Lula da Silva won the Brazil’s Presidential elections. Prime Minister Narendra Modi congratulated him on the win.
“Congratulations to @LulaOficial on winning the Presidential elections in Brazil. I look forward to working closely together to further deepen and widen our bilateral relations, as also our cooperation on global issues,” tweeted PM Modi. Silva defeated incumbent president Jair Bolsonaro in fierce voting which was a tight race between the two politicians and Silva emerged as the country’s new president on Sunday.
Widely known as “Lula”, the politician gained 50.83 per cent of the votes, with over 98 per cent of the votes counted in a fiercely contested run-off election on Sunday whereas his opponent Bolsonaro managed to get 49.17 per cent votes.
According to the reports, earlier on 2nd October, none of the candidates could hit the 5 per cent mark needed to win in the first round. The candidates for the presidential post also casted the votes on Sunday.
Notably, this year’s elections allowed for the eligibility of more than 156 million people to cast their votes.

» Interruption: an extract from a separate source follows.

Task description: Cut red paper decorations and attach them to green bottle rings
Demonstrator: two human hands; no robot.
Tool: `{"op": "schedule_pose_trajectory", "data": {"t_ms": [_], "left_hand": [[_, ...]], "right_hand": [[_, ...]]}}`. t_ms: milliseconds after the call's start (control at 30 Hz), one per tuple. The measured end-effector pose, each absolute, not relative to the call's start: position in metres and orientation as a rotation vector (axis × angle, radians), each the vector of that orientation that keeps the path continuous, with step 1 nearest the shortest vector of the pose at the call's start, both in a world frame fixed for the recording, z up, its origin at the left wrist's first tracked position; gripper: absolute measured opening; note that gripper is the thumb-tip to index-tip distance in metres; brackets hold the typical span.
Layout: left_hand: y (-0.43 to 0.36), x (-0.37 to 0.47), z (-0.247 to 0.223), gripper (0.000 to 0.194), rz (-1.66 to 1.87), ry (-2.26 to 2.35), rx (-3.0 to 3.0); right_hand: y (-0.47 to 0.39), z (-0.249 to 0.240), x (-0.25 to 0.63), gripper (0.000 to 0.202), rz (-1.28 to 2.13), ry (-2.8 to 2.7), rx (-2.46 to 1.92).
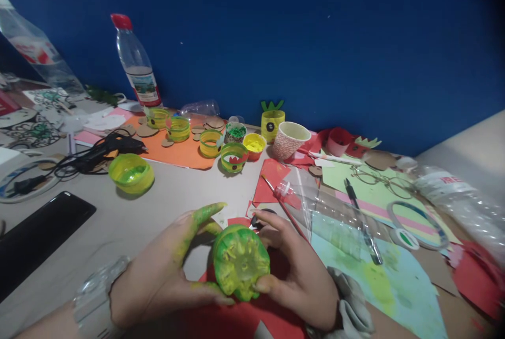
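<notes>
A bottle bottom painted green and yellow is held low in the middle, its lobed base facing the camera. My right hand grips it from the right, thumb on its lower edge and fingers behind. My left hand, smeared with yellow-green paint, curves around the left side with thumb and fingers spread apart; whether it touches the piece is hard to tell. Red paper lies beneath. Up and left stands a yellow-green painted cup.
Small painted cups, a patterned paper cup and an upright bottle stand at the back. A clear bottle, pen and colored papers lie right. A black phone and cables lie left.
</notes>
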State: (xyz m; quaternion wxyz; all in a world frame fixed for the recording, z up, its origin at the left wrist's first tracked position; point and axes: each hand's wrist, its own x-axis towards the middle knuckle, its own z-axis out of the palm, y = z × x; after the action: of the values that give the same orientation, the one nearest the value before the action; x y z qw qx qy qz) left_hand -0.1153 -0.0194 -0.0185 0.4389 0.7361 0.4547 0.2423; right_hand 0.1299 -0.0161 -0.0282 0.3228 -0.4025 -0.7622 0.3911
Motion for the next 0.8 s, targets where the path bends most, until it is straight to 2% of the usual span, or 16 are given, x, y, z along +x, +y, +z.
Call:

The 76-year-old Lula concentrated his campaign on ousting Bolsonaro and touted his prior accomplishments all throughout it. During his candidacy, he advocated for a new tax structure that would increase public spending. He has sworn to eradicate the nation’s hunger, which has resurfaced during the Bolsonaro administration.
Contrarily, 67-year-old Bolsonaro stood for reelection as a member of the conservative Liberal Party. To lower energy prices, he has advocated expanding mining, privatising public corporations, and producing more renewable energy. He has promised to keep providing Auxilio Brasil, a monthly benefit worth 600 Brazilian reals (approximately 110 USD).
Bolsonaro, who is backed by important evangelical leaders, is frequently referred to as the “Trump of the Tropics” and is a very divisive figure. His regime is well renowned for encouraging the merciless exploitation of Amazonian territory, which has resulted in staggering deforestation rates.
Meanwhile, Bolsonaro sowed doubts about the voting system without evidence, raising questions about whether he would accept defeat Lula is making a bid to return to the top of Brazilian politics 20 years after he first stormed to the presidency
The 76-year-old former metal worker and union leader lifted millions out of poverty as president but has since been tainted by corruption scandals.